Consider what happened in just the past few years: LastPass was breached twice in 2022, leading to over $150 million in cryptocurrency thefts as attackers cracked stolen master passwords. Okta, the identity provider that millions of organizations trust for access control, was compromised in 2023 when attackers used session cookies from customer support files to impersonate users and bypass multi-factor authentication. Microsoft’s own cloud services have been breached multiple times, including a 2024 incident where Russian hackers accessed senior executive emails using password spraying against accounts without two-factor authentication.

These aren’t small companies with weak security practices. These are the providers that the rest of us rely on to keep our own systems secure. LastPass had a dedicated security team and regular audits.
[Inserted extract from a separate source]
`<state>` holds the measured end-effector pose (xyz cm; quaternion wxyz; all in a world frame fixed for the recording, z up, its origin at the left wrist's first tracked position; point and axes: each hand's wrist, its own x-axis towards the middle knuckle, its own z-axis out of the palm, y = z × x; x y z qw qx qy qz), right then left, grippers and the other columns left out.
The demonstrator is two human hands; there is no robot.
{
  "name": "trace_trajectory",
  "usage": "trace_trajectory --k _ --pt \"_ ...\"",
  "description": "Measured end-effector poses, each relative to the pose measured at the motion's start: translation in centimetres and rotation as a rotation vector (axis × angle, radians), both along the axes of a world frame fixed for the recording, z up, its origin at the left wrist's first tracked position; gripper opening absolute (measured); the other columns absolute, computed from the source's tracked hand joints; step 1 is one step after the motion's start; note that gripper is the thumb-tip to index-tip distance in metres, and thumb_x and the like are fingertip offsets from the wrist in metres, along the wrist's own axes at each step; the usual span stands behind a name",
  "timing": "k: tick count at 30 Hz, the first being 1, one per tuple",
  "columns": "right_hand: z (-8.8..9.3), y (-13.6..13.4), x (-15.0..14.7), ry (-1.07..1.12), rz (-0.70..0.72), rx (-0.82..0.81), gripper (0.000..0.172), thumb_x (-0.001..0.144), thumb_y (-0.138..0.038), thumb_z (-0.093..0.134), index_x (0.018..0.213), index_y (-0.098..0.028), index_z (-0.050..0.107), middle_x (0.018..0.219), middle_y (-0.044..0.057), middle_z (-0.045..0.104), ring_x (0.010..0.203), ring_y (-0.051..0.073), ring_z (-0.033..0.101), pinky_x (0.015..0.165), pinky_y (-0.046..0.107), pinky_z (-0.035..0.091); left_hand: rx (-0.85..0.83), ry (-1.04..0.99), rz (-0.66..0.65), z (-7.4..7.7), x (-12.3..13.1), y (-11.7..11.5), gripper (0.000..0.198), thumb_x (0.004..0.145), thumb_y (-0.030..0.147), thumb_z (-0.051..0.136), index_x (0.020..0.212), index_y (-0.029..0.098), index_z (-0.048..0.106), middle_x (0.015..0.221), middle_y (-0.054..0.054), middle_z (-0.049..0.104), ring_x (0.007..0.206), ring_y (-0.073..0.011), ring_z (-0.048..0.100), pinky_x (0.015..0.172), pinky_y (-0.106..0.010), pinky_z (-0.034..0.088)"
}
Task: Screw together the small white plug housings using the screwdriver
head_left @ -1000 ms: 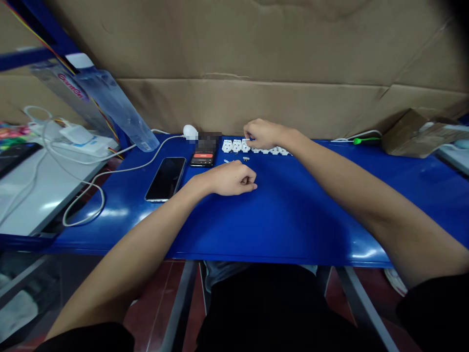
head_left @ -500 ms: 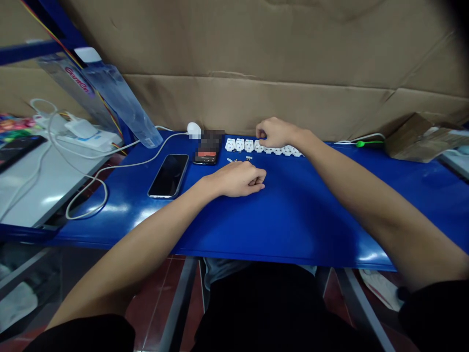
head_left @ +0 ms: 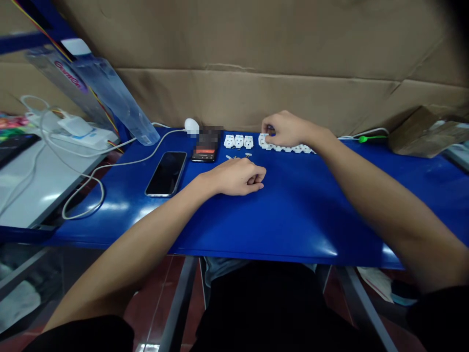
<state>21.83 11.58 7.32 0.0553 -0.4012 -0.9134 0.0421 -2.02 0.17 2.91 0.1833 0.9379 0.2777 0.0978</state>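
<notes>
A row of small white plastic pieces (head_left: 239,142) with dark holes lies along the back of the blue table, now split by a gap. My right hand (head_left: 284,129) reaches over the right-hand group, thumb and index finger curled onto its leftmost white plastic piece (head_left: 263,141). The hand covers part of that group. Nearer the front, my left hand (head_left: 240,177) is closed above the tabletop, fingers curled in; whatever they hold, if anything, is hidden. Just behind it lie tiny light-coloured parts (head_left: 248,155), too small to name.
A smartphone (head_left: 166,174) and a second, partly blurred phone (head_left: 205,155) lie left of the pieces. A white cable (head_left: 100,188) loops across the table (head_left: 234,230). A plastic bottle (head_left: 113,98) leans at the back left. A cardboard box (head_left: 417,134) stands at the right, before a cardboard wall (head_left: 256,39).
My right hand has shifted right, and the right-hand group of white pieces has slid right with it, opening a gap after the third piece. My left hand has hardly moved.
</notes>
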Motion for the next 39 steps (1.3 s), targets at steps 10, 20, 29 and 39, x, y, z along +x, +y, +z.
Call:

Okta’s entire business model depends on security credibility. Microsoft spends billions annually on cybersecurity research and employs some of the world’s top security experts.

Yet they all fell victim to relatively straightforward attacks: password spraying, credential theft, and social engineering. The attackers didn’t need to discover zero-day exploits or deploy sophisticated nation-state malware. They succeeded using techniques that any competent cybercriminal group could replicate.

If companies whose core business is security, with virtually unlimited resources and the best talent money can buy, can’t prevent these basic attacks, what makes you think your backup service or productivity suite will fare better? Your typical SaaS provider has a fraction of the security budget, fewer dedicated security personnel, and faces the same fundamental challenges around human error and system complexity that brought down the big players.

The uncomfortable truth is that if LastPass, Okta, and Microsoft can be compromised, everyone can be compromised. The question isn’t whether it will happen to your providers. It’s whether you’ll have designed your systems to survive when it does.